Flirtey firing up production, taking preorders for delivery drone

Flirtey, the first company in the US to conduct a Federal Aviation Administration-approved drone delivery back in 2015, announced that it is ready to ramp up production of its drone delivery system and is now taking pre-orders.

The Flirtey Eagle is part of the company’s entire technology package, which includes the Flirtey Portal and an autonomous software platform. The company is aiming for FAA certification for its drone system for last mile delivery.

“Flirtey is certifying and expanding US manufacturing of delivery drones to meet growing demand,” said Matthew Sweeny, founder and CEO of Flirtey. “Flirtey’s technology enables companies to run their own logistics by offering customers drone deliveries from shop to door. Companies that use Flirtey’s world-class technology for last mile delivery of drones are pioneering the way to lower delivery costs and billions of potential new revenue. “

Read: If Drones Can Deliver Starbucks, How Long Does It Take For Packages?

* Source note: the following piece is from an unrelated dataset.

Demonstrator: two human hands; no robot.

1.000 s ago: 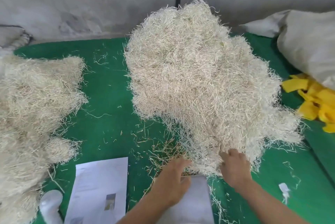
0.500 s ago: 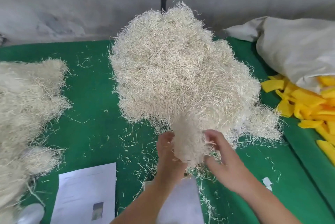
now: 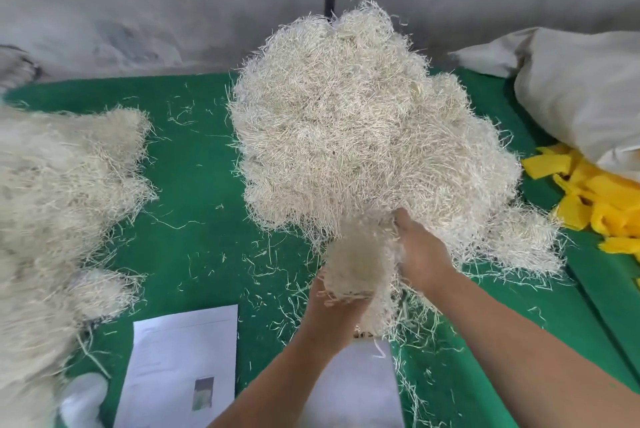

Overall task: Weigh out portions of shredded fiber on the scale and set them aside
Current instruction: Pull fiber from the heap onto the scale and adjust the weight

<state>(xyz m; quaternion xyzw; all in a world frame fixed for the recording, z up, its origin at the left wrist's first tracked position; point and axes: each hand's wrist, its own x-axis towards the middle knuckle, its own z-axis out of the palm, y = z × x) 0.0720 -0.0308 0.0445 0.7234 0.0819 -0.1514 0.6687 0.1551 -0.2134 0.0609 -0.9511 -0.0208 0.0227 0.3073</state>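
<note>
Here a big fiber pile [image 3: 363, 137] sits mid-table on the green cloth [image 3: 194, 178], and both hands work at its near edge. The left hand [image 3: 334, 310] holds a tuft [image 3: 356, 265] from below; the strands hide its fingers, so how they curl cannot be seen, though the tuft plainly rests in its grasp. The right hand [image 3: 420, 251] presses against the tuft's right side with its fingers buried in the pile, and whether they clutch strands cannot be told. A second pile [image 3: 59, 213] lies at the left, blurred and cut by the frame edge. Below the hands lies a white surface [image 3: 353, 389], mostly covered by the forearms; what it is stays unclear. A printed sheet [image 3: 180, 362] lies beside it. Yellow strips [image 3: 595, 199] spill from under a pale sack [image 3: 581, 88], both cut off at the right.
</note>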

Flirtey has operated more than 6,000 flights to date. In November, Flirtey was one of ten drone companies to apply for FAA certification to classify their unmanned aerial vehicle systems (UAS) or drones as special class aircraft. According to the FAA, this approval is part of the process of certifying drones for operation, including package delivery.

“Developing airworthy, durable and reliable unmanned aerial vehicles is a critical step forward for this innovative sector,” said Michael C. Romanowski, director of guidelines and innovation for aircraft certification services. “Type certification will help build public and regulatory confidence in drone technology as operations evolve.”

The airworthiness criteria provide a level of safety that corresponds to the existing airworthiness standards for other aircraft categories and establish a defined path to type certification for certain drones, according to the FAA.

As of November, these were the companies in the approval process (combined with the corresponding announcement of the federal register):

Applicants’ drones range from 5 to 89 pounds and encompass various types of vehicle designs, including fixed-wing and rotary-wing, and are all electrically powered. Each notice will list the applicant’s proposed UAS for certification and the FAA’s proposed airworthiness criteria.

Flirtey’s application listed its F4.5 model, also known as the Eagle. According to the Federal Register’s announcement, the drone “consists of an unmanned aerial vehicle (UA) and its associated elements, which include communications links and the components that control the UA. The Flirtey F4.5 UA model has a maximum gross take-off weight of 38 pounds. It is approximately 78 inches wide, 78 inches long, and 21 inches high. “

Read: Best And Worst Conditions For Drone Operations

The F4.5 is battery operated. Flirtey said a single pilot can operate up to 20 planes at a time. The plane would deliver medical supplies and packages, the company said in the application. The drone has a maximum operating altitude of 400 feet and a maximum cruising speed of 24 knots.

Flirtey’s system includes the portal, a take-off and landing platform that can be placed on the front of a store, and the software platform that controls flight operations. The drone lowers packages on a tether.

Flirtey previously raised approximately $ 15 million on Series B preferred stock financing, which the company valued at approximately $ 100 million. Flirtey’s Series B investors include Hancock Prospecting; Lowercase letters; Woowa Brothers; Ace Investment Partner; Amity Ventures; Y combiner; Members of the Sierra Angels; Ian Narev, former CEO of Commonwealth Bank; Joe Hockey, a former Australian Ambassador to the United States; Melissa Babbage, member of Flirtey’s Board of Directors; and In-Q-Tel.

The company said it continues to work to complete the FAA certification process and scale its operations in New Zealand, where it has already received regulatory approval.